A distributed denial-of-service (DDoS) attack is a cyberattack where a server, system, or network is overloaded with traffic and rendered nonfunctional. A DDoS attack is different from a regular denial-of-service (DoS) attack in that it is committed by multiple IP addresses or machines, rather than just one.
DDoS attacks flood networks with malicious traffic to disrupt services and can also be used to distract security teams from concurrent intrusions happening elsewhere in the network.
How DDoS Attacks Work
In a DDoS attack, attackers use a botnet—a network of compromised devices—to send massive volumes of traffic to a target server or network.
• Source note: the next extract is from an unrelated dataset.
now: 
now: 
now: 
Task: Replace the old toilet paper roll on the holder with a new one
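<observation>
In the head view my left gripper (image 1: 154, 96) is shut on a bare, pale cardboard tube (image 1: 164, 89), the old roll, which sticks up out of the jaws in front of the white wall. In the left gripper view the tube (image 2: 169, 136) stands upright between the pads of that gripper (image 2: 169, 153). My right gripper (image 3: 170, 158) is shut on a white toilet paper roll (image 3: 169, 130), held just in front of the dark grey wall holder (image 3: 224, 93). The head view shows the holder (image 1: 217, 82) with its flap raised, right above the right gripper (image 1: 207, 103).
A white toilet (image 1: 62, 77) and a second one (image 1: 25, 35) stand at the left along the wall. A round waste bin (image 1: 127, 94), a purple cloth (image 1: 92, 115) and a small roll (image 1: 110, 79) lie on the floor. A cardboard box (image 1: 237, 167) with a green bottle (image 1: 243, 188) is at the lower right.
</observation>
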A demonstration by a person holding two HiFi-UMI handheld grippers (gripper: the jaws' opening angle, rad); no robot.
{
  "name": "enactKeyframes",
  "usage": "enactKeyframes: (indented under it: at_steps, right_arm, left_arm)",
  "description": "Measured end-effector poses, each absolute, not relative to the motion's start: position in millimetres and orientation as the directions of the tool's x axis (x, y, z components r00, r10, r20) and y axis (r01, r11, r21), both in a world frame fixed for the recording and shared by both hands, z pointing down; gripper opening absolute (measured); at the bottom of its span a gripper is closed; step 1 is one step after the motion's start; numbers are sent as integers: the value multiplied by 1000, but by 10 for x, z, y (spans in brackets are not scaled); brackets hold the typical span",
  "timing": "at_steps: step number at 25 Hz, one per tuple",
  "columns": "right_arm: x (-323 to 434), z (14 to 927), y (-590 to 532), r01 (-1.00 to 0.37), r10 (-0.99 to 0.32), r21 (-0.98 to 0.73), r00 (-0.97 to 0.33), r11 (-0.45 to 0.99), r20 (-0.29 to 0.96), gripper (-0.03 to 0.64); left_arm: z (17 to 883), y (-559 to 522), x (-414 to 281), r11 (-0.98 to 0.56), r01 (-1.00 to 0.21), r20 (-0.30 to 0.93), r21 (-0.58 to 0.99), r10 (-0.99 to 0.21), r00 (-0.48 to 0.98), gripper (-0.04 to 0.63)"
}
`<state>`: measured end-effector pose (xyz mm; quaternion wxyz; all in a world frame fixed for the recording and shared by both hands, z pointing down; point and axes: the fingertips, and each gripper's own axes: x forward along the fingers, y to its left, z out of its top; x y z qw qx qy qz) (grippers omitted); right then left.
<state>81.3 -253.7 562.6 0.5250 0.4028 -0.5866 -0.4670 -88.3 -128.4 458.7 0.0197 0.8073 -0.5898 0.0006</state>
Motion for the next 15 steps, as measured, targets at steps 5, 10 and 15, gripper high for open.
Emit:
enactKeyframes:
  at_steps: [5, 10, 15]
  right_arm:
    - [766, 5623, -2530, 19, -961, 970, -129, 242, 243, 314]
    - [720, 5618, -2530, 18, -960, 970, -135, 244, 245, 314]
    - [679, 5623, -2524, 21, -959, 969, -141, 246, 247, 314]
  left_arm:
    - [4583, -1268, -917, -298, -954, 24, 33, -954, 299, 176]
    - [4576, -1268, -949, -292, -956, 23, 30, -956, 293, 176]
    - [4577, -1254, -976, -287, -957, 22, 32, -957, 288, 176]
The volume of traffic overwhelms the target's capacity to respond to legitimate requests, making the service unavailable to its intended users.
Types of DDoS Attacks
Volumetric Attacks: Flood the target with massive amounts of traffic to consume available bandwidth.
Protocol Attacks: Exploit weaknesses in network protocols to consume server resources.
Application Layer Attacks: Target specific applications or services with requests designed to exhaust server resources.
Multi-vector campaigns can combine volumetric, protocol, and application attacks simultaneously, making them particularly difficult to mitigate.
Prevention and Mitigation
Organizations can defend against DDoS attacks by using DDoS protection services, implementing rate limiting and traffic filtering, deploying content delivery networks (CDNs) to distribute traffic, and maintaining an incident response plan for DDoS events. IoT botnets generate massive traffic volumes, so securing internet-connected devices is also an important part of DDoS prevention.